Kevin’s previous stories have provided an accessible role model for a queer audience by looking at the hardships queer kids face. He taught compassion and tolerance by dealing with teenage bullying. He taught straight kids that might never have known their peers are gay, that coming out isn’t a big deal or a dude marrying another dude is just as likely as Archie choosing Veronica or Betty for the rest of his life. When homosexuality is held up as a thing that’ll pervert the next generation of innocent children, Kevin’s a great way to show kids that gay people are just like us. But by shying away from an actual smooch, the writers still showed that he was different compared to the other boy-crazy and girl-crazy characters. Sooner or later, kids do need to realize that non-heterosexuality involves a bit more than living with your best friend forever.
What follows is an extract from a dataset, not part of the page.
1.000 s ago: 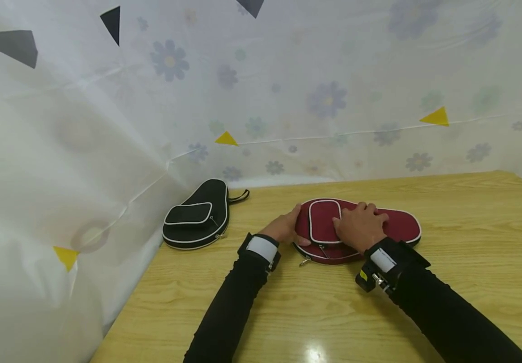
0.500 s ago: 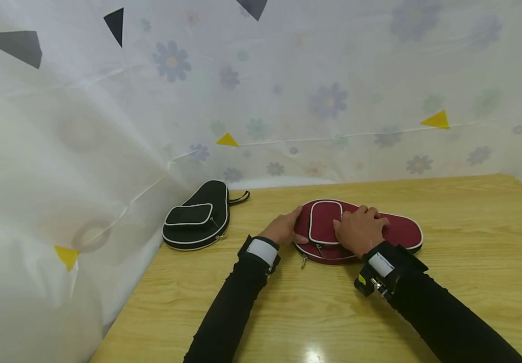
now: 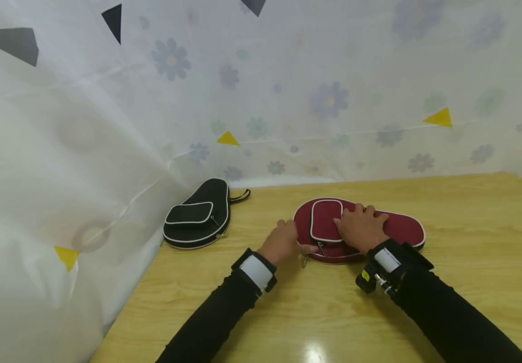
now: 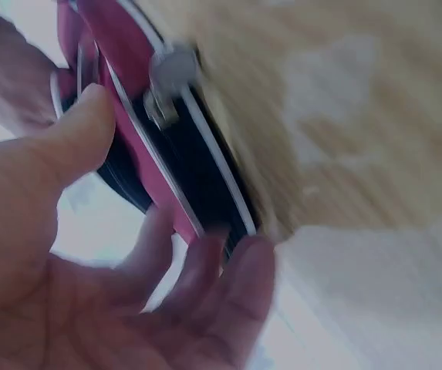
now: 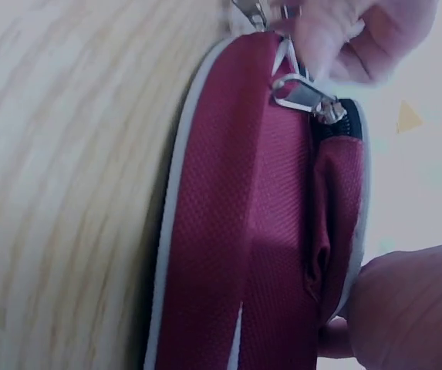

This low-key kiss is just one of the last steps in showing kids — both straight or not — that same-sex couples aren’t a big deal. There’s intimacy involved, but it’s nothing to feel ashamed about. While the initial coming out story and future gay marriage showed the happier side of things, this particular issue shows spotlights negative reaction some of us face on a regular basis. Instead of being all sparkles and rainbows when Kevin and Devon finally smooch, one of Riverdale’s moms freaks the fuck out, citing her child as the cause for concern.
But while some kids reading Archie Comics might have their own reservations, the writers want to show, without a doubt, that bigotry is wrong. In a nod to One Million Mom’s overreaction to Kevin’s marriage this mother goes on to form 12 Million Moms, with Ronnie recording her bigoted tirade. Reflecting the other ways the strip has modernized, it goes viral on Riverdale’s version of Youtube, giving each character the opportunity to question how much PDA is too much, and what is appropriate for children.
But while I don’t necessarily want to give the rest of the storyline away, plenty of characters support the couple, including the 12 Million Mom’s founder’s daughter that protested in the beginning. Because much like you could have already guessed, children and Riverdale at large aren’t going to be so confused by seeing couples embrace.
For the previous milestones, more outrage and shock has come from the media than from within the pages itself. The previous controversial comics saw calls for boycotts by the detractors followed by entire issues being sold out by their supporters. Parent wanted to ensure Kevin was accepted when they introduced him, even before they gave him this final nudge to humanize him. “We were aware we were doing something that could be controversial even though it shouldn’t be controversial.” But again, Goldwater emphasizes that in the Riverdale realm, this isn’t a big deal. “Just like when Kevin first told Jughead he was gay, it was in the natural course of conversation. We are creating this in the same way. It’s just part of the story.” Which really is really what the real life OMM should remember before they try to make The Kiss into a big deal.